**Assignment**.
With the pictures omitted, write out all of the listing exactly.
━━━ Dataset section ━━━
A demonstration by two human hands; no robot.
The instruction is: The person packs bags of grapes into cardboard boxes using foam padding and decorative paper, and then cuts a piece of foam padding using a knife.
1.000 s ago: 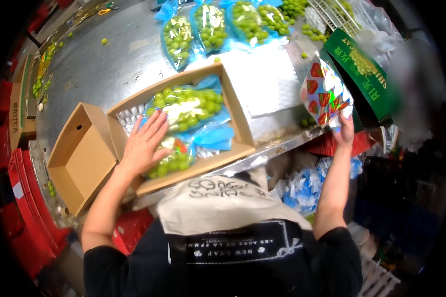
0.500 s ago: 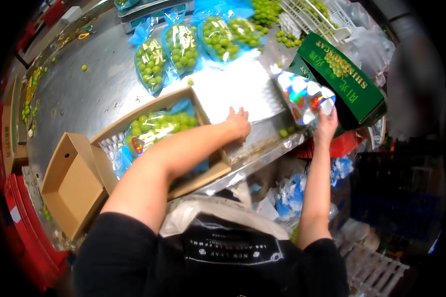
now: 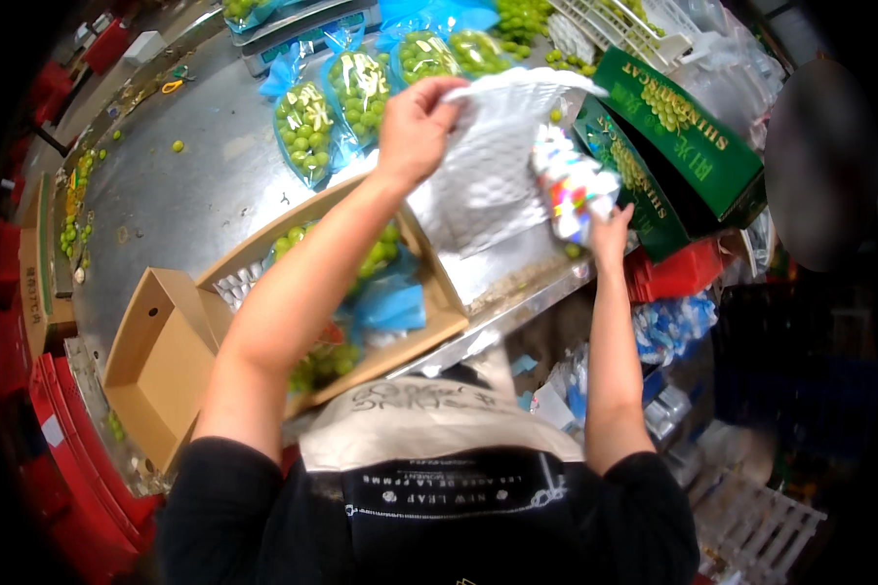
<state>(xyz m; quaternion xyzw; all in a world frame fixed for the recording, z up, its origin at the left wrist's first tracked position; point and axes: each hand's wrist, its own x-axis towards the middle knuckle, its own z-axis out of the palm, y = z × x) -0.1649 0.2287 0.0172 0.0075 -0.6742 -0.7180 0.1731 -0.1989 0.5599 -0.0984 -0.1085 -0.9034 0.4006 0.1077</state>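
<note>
Raised over the metal table, my left hand (image 3: 418, 135) pinches the top edge of a white foam net sheet (image 3: 493, 166), which hangs down from it. Farther right, my right hand (image 3: 610, 237) grips a shiny, multicoloured foil piece (image 3: 573, 187); whether it is a sheet or a bag cannot be made out. My left forearm crosses an open cardboard box (image 3: 437, 261) and hides part of it. Inside the box lie bagged green grapes (image 3: 380, 252), blue film (image 3: 390, 306) and white foam padding.
Bags of green grapes (image 3: 304, 132) lie behind the box, near a scale (image 3: 307, 37). An open green carton (image 3: 688, 136) stands right, below a white basket (image 3: 626, 21). Loose grapes (image 3: 80, 210) line the table's left edge. A red bin (image 3: 88, 468) is at lower left.
My left hand has lifted the foam sheet off the table, moving up and left. My right hand has moved slightly left and nearer with the foil piece. More of the box's contents show.
</note>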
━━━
**The completed task**.
A demonstration by two human hands; no robot.
The instruction is: The person packs bags of grapes into cardboard boxes using foam padding and decorative paper, and then cuts a piece of foam padding using a knife.
1.000 s ago: 
0.500 s ago: 
now: 
<state>(xyz m; quaternion xyzw; all in a world frame fixed for the recording, z up, its origin at the left wrist's first tracked position; point and axes: each hand's wrist, its own x-axis towards the middle knuckle, its own z-axis out of the palm, y = z × x) -0.1649 0.2287 0.0172 0.0075 -0.6742 -0.7180 0.1731 -0.1989 0.5599 -0.0984 -0.1085 -0.9034 0.4006 0.1077</state>
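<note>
Raised over the metal table, my left hand (image 3: 418, 135) pinches the top edge of a white foam net sheet (image 3: 493, 166), which hangs down from it. Farther right, my right hand (image 3: 610, 237) grips a shiny, multicoloured foil piece (image 3: 573, 187); whether it is a sheet or a bag cannot be made out. My left forearm crosses an open cardboard box (image 3: 437, 261) and hides part of it. Inside the box lie bagged green grapes (image 3: 380, 252), blue film (image 3: 390, 306) and white foam padding.
Bags of green grapes (image 3: 304, 132) lie behind the box, near a scale (image 3: 307, 37). An open green carton (image 3: 688, 136) stands right, below a white basket (image 3: 626, 21). Loose grapes (image 3: 80, 210) line the table's left edge. A red bin (image 3: 88, 468) is at lower left.
My left hand has lifted the foam sheet off the table, moving up and left. My right hand has moved slightly left and nearer with the foil piece. More of the box's contents show.
</note>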

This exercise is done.